Your task is to copy every line of the entries that holds the word "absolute".
* * *
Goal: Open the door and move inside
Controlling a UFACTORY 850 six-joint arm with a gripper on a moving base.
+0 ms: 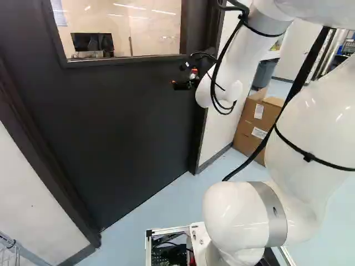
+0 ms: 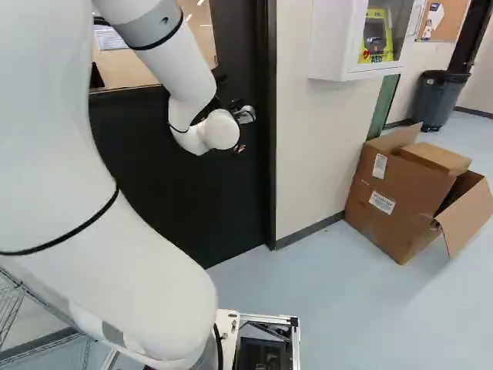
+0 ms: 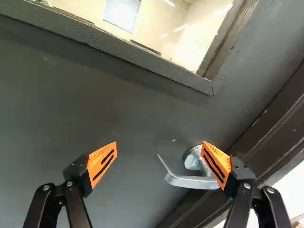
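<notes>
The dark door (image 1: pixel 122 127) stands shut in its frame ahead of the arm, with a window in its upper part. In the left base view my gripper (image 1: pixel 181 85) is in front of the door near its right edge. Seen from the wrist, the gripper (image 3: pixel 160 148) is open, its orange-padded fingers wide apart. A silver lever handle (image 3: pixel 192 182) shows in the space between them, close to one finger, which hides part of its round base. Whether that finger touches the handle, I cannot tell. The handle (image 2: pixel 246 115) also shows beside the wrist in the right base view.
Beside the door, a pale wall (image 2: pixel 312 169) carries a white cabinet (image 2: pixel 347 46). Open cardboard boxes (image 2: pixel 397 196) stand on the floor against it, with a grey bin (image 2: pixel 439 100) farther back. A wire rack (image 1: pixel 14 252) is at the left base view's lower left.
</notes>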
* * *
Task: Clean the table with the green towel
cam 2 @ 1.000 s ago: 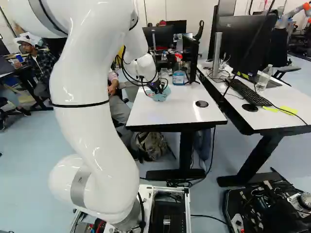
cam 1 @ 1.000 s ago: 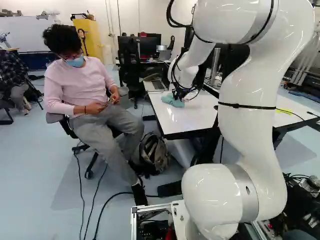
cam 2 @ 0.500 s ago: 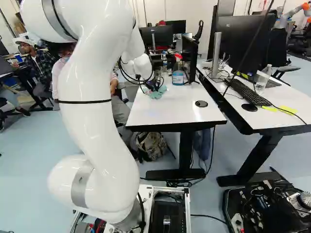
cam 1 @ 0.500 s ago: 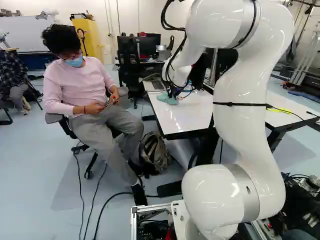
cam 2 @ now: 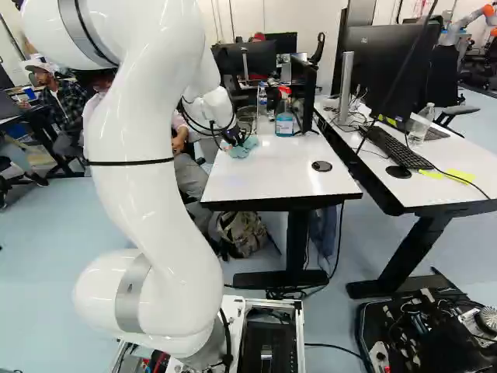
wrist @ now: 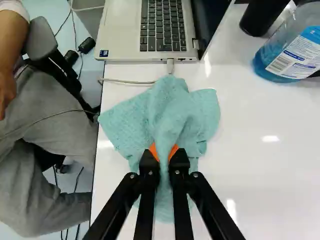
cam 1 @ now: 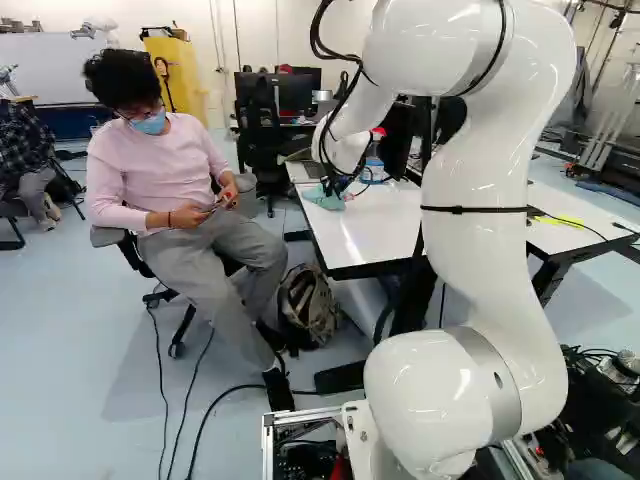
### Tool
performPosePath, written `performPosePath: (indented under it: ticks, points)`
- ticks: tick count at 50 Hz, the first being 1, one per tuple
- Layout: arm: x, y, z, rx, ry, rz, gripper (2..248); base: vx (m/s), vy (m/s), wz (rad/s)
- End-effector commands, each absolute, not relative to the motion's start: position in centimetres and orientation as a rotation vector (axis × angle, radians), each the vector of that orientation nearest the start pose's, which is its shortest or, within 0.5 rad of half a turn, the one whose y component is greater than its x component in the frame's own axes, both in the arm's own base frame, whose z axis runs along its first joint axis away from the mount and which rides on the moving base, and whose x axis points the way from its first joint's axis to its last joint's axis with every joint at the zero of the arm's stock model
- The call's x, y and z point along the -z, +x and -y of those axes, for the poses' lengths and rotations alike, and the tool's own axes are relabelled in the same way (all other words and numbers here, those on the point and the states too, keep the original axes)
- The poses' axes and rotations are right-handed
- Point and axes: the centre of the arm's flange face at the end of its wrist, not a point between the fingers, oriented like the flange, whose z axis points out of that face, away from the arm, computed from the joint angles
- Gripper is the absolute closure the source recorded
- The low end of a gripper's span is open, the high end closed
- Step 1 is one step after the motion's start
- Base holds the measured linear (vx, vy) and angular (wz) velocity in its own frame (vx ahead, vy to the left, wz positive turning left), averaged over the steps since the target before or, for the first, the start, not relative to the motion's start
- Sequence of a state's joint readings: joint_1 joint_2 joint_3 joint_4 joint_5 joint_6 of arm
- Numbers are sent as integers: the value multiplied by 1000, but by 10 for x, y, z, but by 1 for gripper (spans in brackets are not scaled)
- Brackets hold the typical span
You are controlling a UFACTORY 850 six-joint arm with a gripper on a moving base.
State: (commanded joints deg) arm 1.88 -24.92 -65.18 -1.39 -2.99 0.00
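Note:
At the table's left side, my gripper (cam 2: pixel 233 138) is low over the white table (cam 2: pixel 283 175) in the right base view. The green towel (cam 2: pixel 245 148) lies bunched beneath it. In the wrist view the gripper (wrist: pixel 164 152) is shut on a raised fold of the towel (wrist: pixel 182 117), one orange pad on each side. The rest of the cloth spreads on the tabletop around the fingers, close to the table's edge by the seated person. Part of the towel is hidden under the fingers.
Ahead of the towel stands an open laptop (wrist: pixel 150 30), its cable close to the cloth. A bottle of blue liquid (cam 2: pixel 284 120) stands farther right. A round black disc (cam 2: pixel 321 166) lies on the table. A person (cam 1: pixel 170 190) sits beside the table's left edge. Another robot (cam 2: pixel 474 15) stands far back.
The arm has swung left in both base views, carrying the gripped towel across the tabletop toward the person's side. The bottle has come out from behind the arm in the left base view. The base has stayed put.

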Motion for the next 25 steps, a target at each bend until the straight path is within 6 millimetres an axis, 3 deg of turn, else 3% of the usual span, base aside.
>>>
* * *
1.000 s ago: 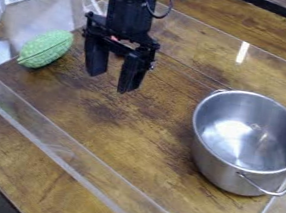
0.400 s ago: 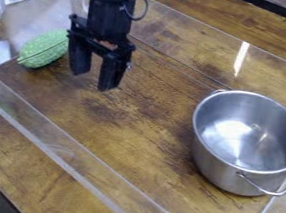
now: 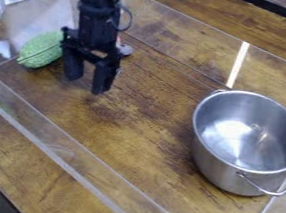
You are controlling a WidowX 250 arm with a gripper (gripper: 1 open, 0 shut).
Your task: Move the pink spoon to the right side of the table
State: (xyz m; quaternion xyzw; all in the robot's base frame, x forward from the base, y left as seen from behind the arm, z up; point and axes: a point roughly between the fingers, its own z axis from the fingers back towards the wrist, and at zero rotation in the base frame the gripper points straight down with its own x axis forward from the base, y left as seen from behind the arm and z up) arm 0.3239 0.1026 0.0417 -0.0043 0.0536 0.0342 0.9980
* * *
_Problem solution:_
- End-effector commands, each absolute, not relative to the motion's start: position in centimetres and orientation as a rotation vector (axis × angle, radians), each the vector of that orientation nearest the start pose's, which is its shortest or, within 0.5 rad of half a turn, the one whose y component is greater than its x component in the frame's own axes, both in the arm's own base frame, whose z axis runs along its first joint axis away from the mount and which rides on the moving base, and whose x axis points the way from its first joint's axis to its last joint's axis with every joint at the zero of the arm's stock model
- Gripper is the absolute closure the source recorded

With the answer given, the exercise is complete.